Match on the string "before" in the entries below and return every matching line.

> Material for this task

▼▼▼

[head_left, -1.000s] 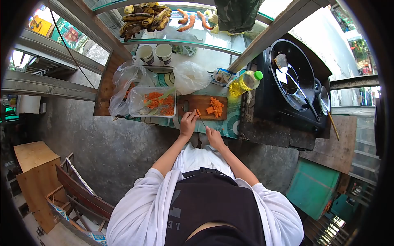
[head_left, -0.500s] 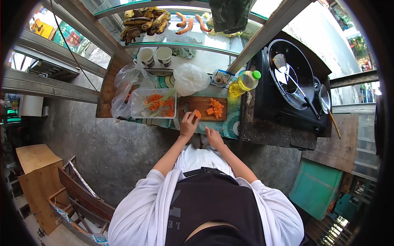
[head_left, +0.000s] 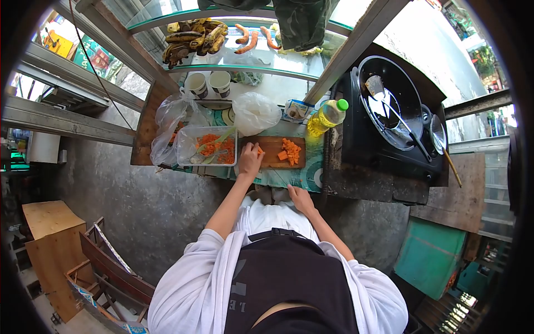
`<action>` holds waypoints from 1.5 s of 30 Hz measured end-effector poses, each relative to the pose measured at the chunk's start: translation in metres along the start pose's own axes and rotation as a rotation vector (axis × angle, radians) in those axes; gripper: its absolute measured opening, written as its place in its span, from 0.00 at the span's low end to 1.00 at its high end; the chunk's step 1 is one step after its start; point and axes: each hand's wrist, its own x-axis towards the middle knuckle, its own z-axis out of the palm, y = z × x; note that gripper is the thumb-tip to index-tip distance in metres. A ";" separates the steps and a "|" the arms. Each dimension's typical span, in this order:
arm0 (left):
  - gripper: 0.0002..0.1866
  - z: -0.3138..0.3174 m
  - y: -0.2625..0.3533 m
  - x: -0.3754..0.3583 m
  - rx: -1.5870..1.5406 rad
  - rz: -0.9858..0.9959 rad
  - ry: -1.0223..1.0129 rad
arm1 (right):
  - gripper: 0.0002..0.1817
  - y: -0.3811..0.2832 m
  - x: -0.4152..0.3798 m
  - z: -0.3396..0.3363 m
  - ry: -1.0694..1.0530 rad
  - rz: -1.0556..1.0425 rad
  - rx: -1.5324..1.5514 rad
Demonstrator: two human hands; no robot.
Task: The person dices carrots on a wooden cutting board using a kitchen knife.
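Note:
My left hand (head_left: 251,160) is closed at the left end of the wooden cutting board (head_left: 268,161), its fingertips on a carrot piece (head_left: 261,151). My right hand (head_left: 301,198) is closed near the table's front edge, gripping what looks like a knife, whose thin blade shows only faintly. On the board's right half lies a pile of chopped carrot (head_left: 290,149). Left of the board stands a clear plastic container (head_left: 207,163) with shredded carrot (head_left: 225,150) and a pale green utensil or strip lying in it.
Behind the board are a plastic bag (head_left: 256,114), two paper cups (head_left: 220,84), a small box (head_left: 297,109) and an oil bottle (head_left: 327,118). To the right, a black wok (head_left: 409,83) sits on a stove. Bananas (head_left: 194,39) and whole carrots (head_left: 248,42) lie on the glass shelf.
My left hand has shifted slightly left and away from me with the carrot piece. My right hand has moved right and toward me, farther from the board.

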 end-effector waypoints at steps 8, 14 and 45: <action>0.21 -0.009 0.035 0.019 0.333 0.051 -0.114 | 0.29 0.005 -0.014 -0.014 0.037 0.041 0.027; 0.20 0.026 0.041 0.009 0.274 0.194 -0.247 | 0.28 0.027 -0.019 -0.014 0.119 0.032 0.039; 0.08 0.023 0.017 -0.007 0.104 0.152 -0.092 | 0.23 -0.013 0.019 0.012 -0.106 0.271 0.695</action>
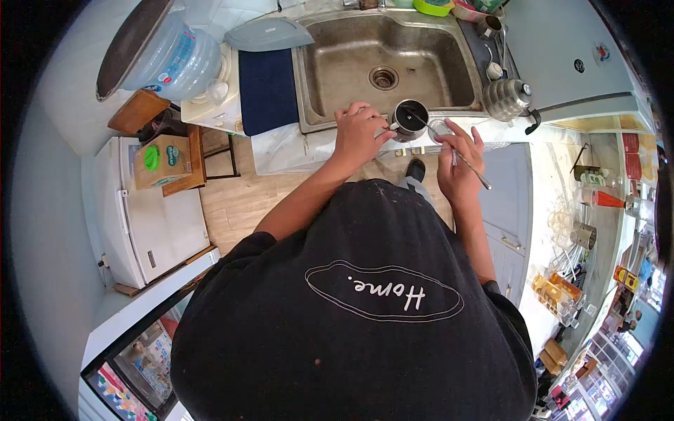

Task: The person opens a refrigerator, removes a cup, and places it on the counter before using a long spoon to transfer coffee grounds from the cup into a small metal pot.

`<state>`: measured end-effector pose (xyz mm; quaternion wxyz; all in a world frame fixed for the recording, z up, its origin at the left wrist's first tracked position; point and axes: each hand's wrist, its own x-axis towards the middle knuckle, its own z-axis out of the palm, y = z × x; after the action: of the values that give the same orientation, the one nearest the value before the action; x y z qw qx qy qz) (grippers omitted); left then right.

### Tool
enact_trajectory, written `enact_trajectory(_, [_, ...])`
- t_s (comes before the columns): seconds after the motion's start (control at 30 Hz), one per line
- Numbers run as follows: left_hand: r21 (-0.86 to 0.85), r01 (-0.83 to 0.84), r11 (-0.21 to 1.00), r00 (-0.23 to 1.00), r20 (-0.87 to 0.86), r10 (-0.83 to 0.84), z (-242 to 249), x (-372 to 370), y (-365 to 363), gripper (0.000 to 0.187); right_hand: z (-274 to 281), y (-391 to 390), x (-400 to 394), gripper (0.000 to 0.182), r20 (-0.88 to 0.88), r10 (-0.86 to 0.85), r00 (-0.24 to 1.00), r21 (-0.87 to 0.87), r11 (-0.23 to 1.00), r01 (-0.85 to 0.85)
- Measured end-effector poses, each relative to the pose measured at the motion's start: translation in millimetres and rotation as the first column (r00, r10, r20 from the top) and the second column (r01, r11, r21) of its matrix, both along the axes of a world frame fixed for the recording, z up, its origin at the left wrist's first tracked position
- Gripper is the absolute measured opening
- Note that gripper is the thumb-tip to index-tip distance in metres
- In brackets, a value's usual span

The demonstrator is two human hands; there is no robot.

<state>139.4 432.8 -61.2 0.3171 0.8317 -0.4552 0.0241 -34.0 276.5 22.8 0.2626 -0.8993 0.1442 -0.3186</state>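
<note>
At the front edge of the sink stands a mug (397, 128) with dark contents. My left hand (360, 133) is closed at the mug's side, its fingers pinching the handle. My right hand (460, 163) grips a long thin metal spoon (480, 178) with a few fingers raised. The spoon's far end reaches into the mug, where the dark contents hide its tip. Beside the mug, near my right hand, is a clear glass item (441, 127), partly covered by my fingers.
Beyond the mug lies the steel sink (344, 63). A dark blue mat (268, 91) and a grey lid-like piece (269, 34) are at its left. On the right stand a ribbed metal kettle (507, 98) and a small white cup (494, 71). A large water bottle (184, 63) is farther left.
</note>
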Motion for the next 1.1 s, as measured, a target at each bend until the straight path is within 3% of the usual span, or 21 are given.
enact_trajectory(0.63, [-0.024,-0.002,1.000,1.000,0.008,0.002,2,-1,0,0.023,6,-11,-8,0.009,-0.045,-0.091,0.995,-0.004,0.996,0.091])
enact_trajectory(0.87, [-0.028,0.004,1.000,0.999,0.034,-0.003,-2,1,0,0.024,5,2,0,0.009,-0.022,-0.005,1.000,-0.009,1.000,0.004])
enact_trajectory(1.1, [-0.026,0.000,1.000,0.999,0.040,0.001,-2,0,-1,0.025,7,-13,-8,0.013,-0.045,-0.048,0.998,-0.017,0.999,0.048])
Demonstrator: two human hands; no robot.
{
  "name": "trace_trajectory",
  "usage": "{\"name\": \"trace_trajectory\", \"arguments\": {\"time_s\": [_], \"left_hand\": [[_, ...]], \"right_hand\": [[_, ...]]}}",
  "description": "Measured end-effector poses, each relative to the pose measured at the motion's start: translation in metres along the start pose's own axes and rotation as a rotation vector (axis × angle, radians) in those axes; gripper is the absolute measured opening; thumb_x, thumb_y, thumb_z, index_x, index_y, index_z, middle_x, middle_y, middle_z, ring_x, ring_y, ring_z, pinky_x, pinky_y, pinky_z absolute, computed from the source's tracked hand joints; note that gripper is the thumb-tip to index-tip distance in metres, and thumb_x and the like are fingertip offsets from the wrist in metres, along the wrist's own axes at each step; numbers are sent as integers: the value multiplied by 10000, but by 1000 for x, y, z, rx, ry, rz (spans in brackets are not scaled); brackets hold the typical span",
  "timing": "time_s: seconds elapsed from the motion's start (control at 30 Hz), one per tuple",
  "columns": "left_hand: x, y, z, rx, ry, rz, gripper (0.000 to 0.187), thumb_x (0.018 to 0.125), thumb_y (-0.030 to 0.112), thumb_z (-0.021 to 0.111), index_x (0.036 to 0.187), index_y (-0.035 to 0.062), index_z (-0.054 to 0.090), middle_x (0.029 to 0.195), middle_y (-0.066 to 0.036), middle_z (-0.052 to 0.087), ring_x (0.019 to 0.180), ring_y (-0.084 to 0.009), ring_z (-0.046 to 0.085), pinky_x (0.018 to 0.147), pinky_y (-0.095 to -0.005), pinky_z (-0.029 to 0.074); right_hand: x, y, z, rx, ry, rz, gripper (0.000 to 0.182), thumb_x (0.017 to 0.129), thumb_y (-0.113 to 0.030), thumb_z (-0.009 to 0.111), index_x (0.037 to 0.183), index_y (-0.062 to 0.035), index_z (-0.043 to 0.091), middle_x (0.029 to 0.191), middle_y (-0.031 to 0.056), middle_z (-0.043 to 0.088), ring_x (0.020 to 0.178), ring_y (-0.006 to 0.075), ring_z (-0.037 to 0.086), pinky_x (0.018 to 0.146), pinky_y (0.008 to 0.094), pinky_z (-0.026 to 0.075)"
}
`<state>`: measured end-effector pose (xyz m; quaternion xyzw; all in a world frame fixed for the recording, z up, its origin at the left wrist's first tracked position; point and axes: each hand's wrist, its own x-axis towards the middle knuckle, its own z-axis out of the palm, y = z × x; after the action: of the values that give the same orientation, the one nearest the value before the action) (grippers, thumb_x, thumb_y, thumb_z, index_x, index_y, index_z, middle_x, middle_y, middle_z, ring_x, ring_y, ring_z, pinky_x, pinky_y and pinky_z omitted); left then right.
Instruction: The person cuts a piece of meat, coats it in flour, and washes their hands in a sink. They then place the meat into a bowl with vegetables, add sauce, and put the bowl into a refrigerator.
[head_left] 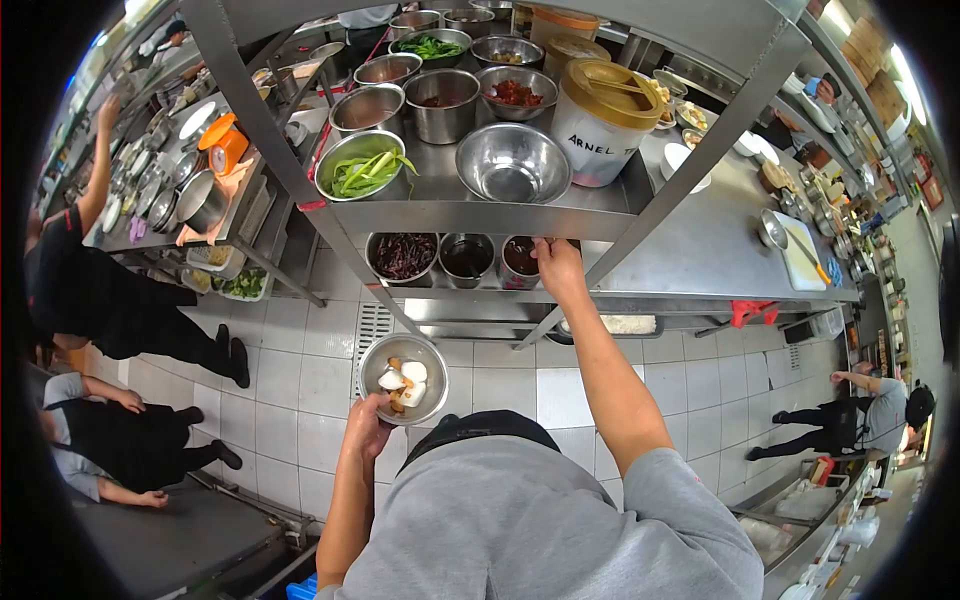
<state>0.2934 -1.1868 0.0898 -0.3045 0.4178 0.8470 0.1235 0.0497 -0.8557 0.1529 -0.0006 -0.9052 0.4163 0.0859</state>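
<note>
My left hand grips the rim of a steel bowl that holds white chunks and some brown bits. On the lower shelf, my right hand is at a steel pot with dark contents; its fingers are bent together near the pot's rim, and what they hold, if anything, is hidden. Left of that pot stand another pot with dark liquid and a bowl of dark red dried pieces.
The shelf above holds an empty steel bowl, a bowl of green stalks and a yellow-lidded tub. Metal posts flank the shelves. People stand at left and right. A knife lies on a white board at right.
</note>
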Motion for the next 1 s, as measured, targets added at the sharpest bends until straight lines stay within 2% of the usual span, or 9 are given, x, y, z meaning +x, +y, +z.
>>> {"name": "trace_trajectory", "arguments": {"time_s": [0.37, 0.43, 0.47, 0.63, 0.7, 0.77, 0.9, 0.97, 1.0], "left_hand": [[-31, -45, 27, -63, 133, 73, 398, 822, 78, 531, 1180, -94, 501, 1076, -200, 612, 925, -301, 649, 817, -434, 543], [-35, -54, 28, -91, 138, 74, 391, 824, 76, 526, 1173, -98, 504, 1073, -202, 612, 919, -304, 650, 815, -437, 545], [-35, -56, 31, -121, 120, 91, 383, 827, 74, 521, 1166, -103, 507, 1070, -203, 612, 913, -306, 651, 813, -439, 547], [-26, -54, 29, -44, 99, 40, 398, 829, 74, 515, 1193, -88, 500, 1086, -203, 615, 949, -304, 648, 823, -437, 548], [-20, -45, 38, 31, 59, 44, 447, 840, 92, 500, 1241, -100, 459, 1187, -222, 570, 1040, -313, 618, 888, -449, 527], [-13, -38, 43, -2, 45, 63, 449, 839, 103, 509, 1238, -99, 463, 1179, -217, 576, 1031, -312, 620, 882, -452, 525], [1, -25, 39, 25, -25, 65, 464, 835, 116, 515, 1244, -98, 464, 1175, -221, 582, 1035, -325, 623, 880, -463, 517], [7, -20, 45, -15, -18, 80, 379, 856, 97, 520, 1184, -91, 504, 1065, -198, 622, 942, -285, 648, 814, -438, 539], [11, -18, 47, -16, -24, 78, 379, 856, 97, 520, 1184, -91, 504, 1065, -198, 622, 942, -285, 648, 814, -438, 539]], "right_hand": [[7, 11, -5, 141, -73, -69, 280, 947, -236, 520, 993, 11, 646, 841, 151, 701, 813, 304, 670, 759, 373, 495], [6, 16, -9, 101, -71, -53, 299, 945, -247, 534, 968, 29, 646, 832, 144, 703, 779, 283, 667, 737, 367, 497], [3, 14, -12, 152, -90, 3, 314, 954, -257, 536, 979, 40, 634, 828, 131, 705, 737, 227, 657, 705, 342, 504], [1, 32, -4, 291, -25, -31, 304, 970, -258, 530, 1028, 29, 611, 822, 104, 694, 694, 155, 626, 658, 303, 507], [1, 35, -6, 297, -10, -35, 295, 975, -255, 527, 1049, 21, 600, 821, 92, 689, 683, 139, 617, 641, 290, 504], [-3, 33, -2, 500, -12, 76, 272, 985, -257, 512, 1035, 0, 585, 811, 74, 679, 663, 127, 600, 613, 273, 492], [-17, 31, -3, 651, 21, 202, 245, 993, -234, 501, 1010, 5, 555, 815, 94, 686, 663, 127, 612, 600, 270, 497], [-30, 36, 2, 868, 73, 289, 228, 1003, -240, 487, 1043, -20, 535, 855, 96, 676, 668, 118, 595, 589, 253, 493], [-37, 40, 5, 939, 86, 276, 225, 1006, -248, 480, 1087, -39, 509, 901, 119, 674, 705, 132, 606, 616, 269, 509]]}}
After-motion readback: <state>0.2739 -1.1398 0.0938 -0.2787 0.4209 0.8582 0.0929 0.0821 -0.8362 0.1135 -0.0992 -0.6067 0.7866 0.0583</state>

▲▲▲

> Output for this task
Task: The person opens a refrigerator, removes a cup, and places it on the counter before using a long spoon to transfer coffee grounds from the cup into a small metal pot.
`<state>`: measured end-effector pose (xyz mm; quaternion wxyz; all in a world frame fixed for the recording, z up, its origin at the left wrist's first tracked position; point and axes: each hand's wrist, its own x-axis towards the middle knuckle, its own z-axis out of the palm, y = z × x; after the action: of the values that give the same orientation, the one nearest the value before the action; x y z qw qx qy qz) (grippers omitted); left then right.
- t_s (comes before the columns): seconds after the motion's start (control at 30 Hz), one per line
`<state>`: measured end-effector pose (xyz m; quaternion xyzw; all in a world frame fixed for the recording, z up, its origin at the left wrist's first tracked position; point and axes: each hand's wrist, its own x-axis towards the middle knuckle, its own z-axis out of the palm, y = z × x; after the action: of the values that give the same orientation, the one nearest the value before the action) (grippers, thumb_x, thumb_y, thumb_z, index_x, index_y, index_z, middle_x, middle_y, middle_z, ring_x, ring_y, ring_z, pinky_x, pinky_y and pinky_z omitted); left then right.

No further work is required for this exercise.